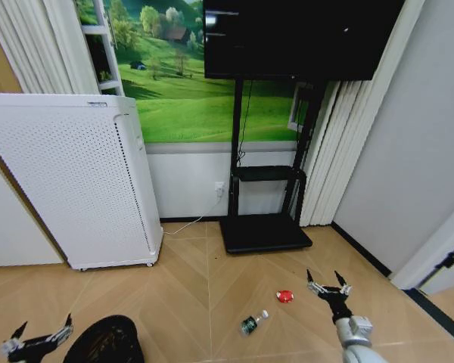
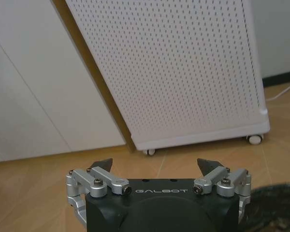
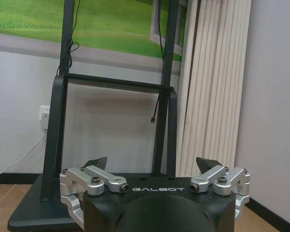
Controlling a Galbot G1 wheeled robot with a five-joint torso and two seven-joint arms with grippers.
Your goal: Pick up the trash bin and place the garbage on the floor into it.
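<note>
The trash bin [image 1: 106,340], a small round black wastebasket with dark mesh-like walls, is being shown on the wooden floor [image 1: 189,272] at the near left of the head view, just to the right of the left gripper [image 1: 39,333]; whether the two are touching cannot be told. A dark curved edge of the bin is also being shown at the near corner of the left wrist view [image 2: 275,205].

The left gripper is being held low above the floor with its fingers spread apart and nothing between them; in its wrist view [image 2: 154,166] it is being pointed toward the white perforated appliance [image 1: 76,189], which is being supported on small casters against the far left wall.

The garbage is being displayed on the floor to the right of the bin: a small clear bottle with a green label [image 1: 252,323] is lying on its side, and a red crumpled scrap [image 1: 285,296] is lying just beyond it, farther and to the right. Both pieces are lying well apart from the bin.

The right gripper [image 1: 328,283] is being held just right of the red scrap, fingers released and wide apart, gripping nothing. In its wrist view [image 3: 152,164] it is being aimed at the black screen stand [image 1: 265,219], whose base is resting on the floor against the far wall beside pale vertical blinds [image 3: 208,87].
</note>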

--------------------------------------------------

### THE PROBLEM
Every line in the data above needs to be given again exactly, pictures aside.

### RESULT OF THE EXERCISE
Controlling a Galbot G1 wheeled robot with a five-joint torso and two seven-joint arms with grippers.
Your goal: Pick up the trash bin and place the garbage on the floor into it.
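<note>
The trash bin [image 1: 106,340], a small round black wastebasket with dark mesh-like walls, is being shown on the wooden floor [image 1: 189,272] at the near left of the head view, just to the right of the left gripper [image 1: 39,333]; whether the two are touching cannot be told. A dark curved edge of the bin is also being shown at the near corner of the left wrist view [image 2: 275,205].

The left gripper is being held low above the floor with its fingers spread apart and nothing between them; in its wrist view [image 2: 154,166] it is being pointed toward the white perforated appliance [image 1: 76,189], which is being supported on small casters against the far left wall.

The garbage is being displayed on the floor to the right of the bin: a small clear bottle with a green label [image 1: 252,323] is lying on its side, and a red crumpled scrap [image 1: 285,296] is lying just beyond it, farther and to the right. Both pieces are lying well apart from the bin.

The right gripper [image 1: 328,283] is being held just right of the red scrap, fingers released and wide apart, gripping nothing. In its wrist view [image 3: 152,164] it is being aimed at the black screen stand [image 1: 265,219], whose base is resting on the floor against the far wall beside pale vertical blinds [image 3: 208,87].
</note>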

This exercise has been answered in full.